The 27th April marks Freedom Day in South Africa, a national holiday. To celebrate the 25th anniversary of free elections we devote this issue to the memory of Nelson Mandela, the president whose sense of style set him apart from other world leaders. Dress was an evocative political tool for Mandela's public image, the sartorial embodiment of freedom and self-constitution; his shirts set the tone for a new nation no longer defined by colonial power structures.
The generation of designers who emerged from more than half a century of Apartheid has a strong cultural identity and unique aesthetic. The rest of the world is now enjoying the benefits of its mature style. We see evidence of this in the zig-zag knits of Laduma Ngxokolo who combines Cape Mohair from angora goats read predominantly in the Eastern Cape, with the indigenous designs of the Xhosa region.
Objects with their roots in colonialism such as the Voortrekker Keppie Bonnets, or the Basotho Blanket have been absorbed and reinvented. At a time when the rights and wrongs of cultural appropriation are a hot potato, the striking painted homes of the Ndebele people stand as a treasured example of how a powerful aesthetic can emerge from a range of cultural influences as diverse as Cape Dutch gables, European packaging design and American cars from the 1950s. No appropriation here, just creativity.
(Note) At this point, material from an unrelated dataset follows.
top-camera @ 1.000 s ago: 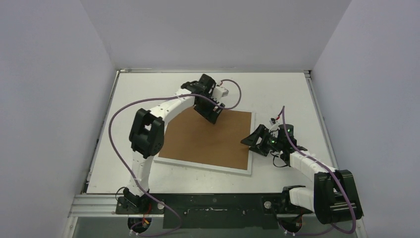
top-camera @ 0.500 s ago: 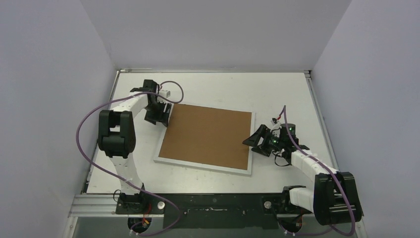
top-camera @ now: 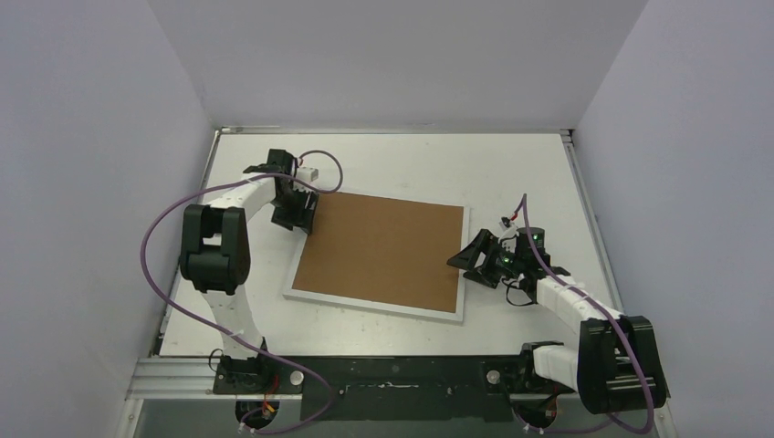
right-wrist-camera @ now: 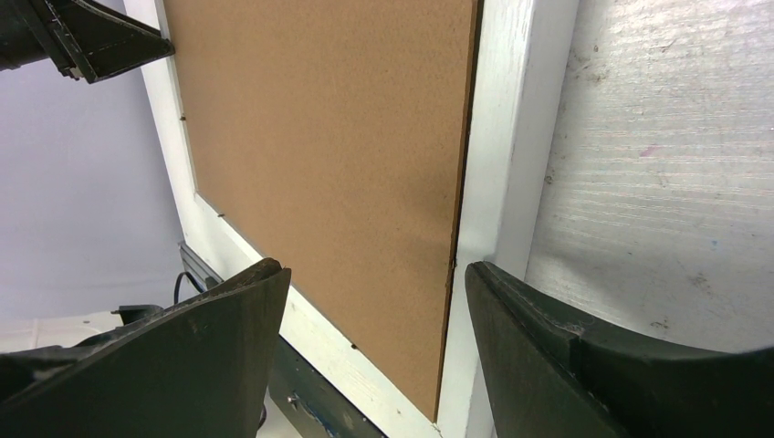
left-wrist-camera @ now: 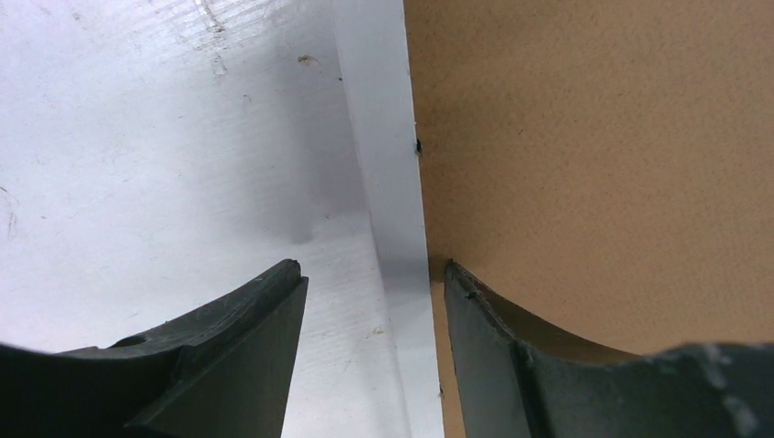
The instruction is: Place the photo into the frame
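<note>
The frame (top-camera: 374, 307) lies flat on the table, its narrow white border around a plain brown backing board (top-camera: 383, 248). The photo is not visible in any view. My left gripper (top-camera: 301, 212) is at the frame's far-left corner, open. In the left wrist view the left gripper (left-wrist-camera: 372, 269) straddles the white border (left-wrist-camera: 379, 137), one finger over the table, the other over the board (left-wrist-camera: 593, 155). My right gripper (top-camera: 465, 262) is open at the frame's right edge. In the right wrist view the right gripper (right-wrist-camera: 374, 269) spans the border (right-wrist-camera: 520, 137) and the board's edge (right-wrist-camera: 329, 137).
The white table (top-camera: 511, 173) is walled on the left, back and right. A black rail (top-camera: 392, 388) with both arm bases runs along the near edge. Purple cables loop off each arm.
My left arm has swung from over the board's far edge to the frame's far-left corner, then settled slightly. The right arm has hardly moved. The frame and board lie as before.
</note>
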`<state>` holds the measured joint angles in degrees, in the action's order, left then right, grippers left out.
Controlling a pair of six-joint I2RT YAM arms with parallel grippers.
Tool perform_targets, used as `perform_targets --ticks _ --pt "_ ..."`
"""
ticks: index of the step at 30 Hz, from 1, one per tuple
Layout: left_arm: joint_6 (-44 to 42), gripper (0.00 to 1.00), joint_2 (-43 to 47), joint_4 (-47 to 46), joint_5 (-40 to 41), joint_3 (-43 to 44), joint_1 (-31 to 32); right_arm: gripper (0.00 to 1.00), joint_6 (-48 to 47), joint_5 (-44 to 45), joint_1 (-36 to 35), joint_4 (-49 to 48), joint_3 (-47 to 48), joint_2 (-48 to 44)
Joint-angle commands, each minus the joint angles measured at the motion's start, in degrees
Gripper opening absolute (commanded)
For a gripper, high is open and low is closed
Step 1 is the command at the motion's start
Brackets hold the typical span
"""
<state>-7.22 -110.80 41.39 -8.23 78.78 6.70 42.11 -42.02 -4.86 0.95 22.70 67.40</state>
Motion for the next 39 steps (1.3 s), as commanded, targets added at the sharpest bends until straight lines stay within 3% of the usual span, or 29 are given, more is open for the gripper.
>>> perform_targets --ticks 1,5,10,20,24,34,39 --pt "0.40 0.52 1.12 -1.28 -2.84 -0.90 -0.36 0.74 -1.74 3.19 -0.16 3.90 -0.51 1.50" --pt "0.92 0.40 1.74 -0.49 -6.94 -0.44 -2.33 0.73 -1.85 3.56 -0.15 4.50 -0.04 1.17" --pt "0.88 0.31 1.20 0.33 -10.17 0.01 -3.98 0.73 -2.15 3.75 -0.15 5.71 1.02 0.62" --pt "1.13 0.26 0.66 0.06 -12.69 -0.33 -4.39 0.71 -3.86 6.26 -1.26 8.82 4.68 0.62" --pt "1.42 0.25 0.93 0.14 -14.87 0.27 -5.00 0.74 -6.87 9.75 -1.30 12.52 10.74 1.67" --pt "3.12 0.23 -0.69 -1.25 -17.18 2.89 -8.11 0.78 -8.31 16.32 -0.85 11.92 28.88 13.60" --pt "4.24 0.23 -3.64 -2.66 -17.32 5.63 -8.96 0.78 -6.82 17.17 -1.28 8.76 32.91 19.95"
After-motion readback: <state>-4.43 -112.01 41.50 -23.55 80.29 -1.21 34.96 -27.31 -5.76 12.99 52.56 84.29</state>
Cape Town's finest example of modernity is the MOCA, a gallery carved from circular concrete grain silos standing proud in the baking sun and overlooking the fairest bay in the world. The elements all of this energetic vibrant design have in common is the reinterpretation of geometry the endless variations of squares, circles and triangles, mixed with colour and vigour. Uniting geometry and the healing benefits of craft practice are two stories of quilts that have emerged from war, those made by Boer soldiers, and those made by refugees from the conflict in Bosnia. Vibrancy and beauty can come from the darkest places.